=== Section Start ===

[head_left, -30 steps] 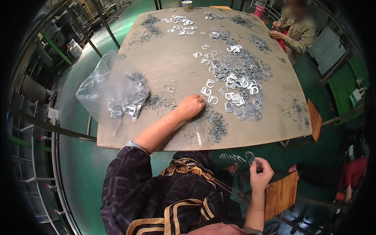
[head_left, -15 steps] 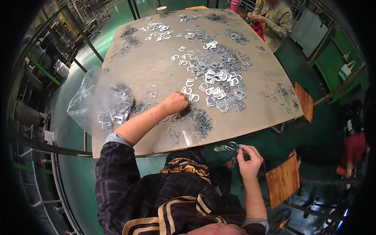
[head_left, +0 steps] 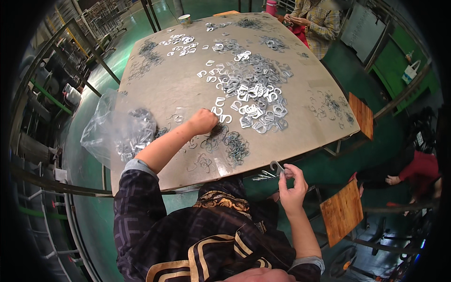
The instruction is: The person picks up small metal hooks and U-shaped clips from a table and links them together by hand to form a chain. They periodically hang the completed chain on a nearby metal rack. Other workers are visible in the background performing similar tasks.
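My left hand [head_left: 203,121] is closed, knuckles up, low over the table beside a few flat silver hook-shaped pieces [head_left: 221,109]. Its fingertips are hidden, so I cannot make out what they hold. Under and beside it lie heaps of thin, dark, curved wire pieces [head_left: 237,146]. Past the table's near edge, my right hand [head_left: 293,183] pinches a grey metal hook [head_left: 277,165] between thumb and fingers, its curved end upward. Several thin shiny metal pieces [head_left: 265,176] show just left of that hook; how they are attached is unclear.
A big pile of flat silver hook pieces [head_left: 256,89] covers the middle right of the table [head_left: 164,94]. At left, a clear plastic bag [head_left: 101,127] holds more pieces. A wooden stool [head_left: 341,216] stands at right. Someone in a checked shirt [head_left: 324,23] works at the far right corner.
My right hand has moved slightly up and left, and the hook in it now stands more upright. The table has shifted a little leftward in view. My left hand stays closed by the wire pieces.
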### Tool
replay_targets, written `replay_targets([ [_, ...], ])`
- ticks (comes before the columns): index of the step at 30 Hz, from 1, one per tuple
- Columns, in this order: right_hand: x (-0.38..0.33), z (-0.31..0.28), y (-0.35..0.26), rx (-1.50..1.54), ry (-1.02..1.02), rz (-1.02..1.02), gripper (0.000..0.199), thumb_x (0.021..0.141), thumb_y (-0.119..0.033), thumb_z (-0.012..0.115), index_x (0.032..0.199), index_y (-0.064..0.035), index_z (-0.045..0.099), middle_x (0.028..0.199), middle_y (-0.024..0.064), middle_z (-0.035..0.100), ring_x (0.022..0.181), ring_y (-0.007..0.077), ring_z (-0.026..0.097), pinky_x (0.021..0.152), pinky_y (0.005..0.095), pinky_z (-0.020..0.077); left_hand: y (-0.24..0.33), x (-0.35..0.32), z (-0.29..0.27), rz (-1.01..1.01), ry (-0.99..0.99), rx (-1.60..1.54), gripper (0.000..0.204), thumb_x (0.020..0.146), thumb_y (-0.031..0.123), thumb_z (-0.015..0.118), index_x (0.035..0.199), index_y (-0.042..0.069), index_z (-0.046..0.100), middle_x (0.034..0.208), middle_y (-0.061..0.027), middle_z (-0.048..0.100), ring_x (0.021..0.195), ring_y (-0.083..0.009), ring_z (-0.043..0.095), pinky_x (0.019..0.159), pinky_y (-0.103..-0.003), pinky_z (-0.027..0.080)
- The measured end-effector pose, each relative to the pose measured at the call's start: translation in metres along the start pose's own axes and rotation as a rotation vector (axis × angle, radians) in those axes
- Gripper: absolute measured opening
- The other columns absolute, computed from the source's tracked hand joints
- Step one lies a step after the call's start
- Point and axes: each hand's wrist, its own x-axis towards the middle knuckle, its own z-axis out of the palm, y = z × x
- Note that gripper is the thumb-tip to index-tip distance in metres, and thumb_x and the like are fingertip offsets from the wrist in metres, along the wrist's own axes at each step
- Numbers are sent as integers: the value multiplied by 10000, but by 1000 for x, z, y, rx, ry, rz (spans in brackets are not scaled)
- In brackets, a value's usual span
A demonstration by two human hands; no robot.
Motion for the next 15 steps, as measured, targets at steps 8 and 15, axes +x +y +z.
replay_targets([
  [8, -8, 3, 7, -1, -29, -51, 366, 824, 76, 659, 1154, -5, 522, 891, 104, 632, 759, 177, 617, 689, 294, 507, 121, -27, -101, 26, 490, -1335, 88, 791, 54, 705, 841, 29, 638, 870, -80, 612, 881, -239, 582, 834, -343, 450],
  [15, -3, -1, -8, -47, -48, -179, 465, 775, 109, 686, 1191, 3, 508, 871, 121, 619, 750, 248, 618, 682, 347, 508, 185, -26, -115, 132, 538, -1381, 127, 777, 63, 722, 887, 55, 660, 1033, -91, 555, 982, -250, 505, 882, -358, 391],
])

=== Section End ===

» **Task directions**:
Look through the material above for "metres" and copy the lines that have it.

» **Exercise solution**:
- The measured end-effector pose, each relative to the pose measured at the call's start: translation in metres along the start pose's own axes and rotation as a rotation vector (axis × angle, radians) in those axes
- Note that gripper is the thumb-tip to index-tip distance in metres, and thumb_x and the like are fingertip offsets from the wrist in metres, along the wrist's own axes at each step

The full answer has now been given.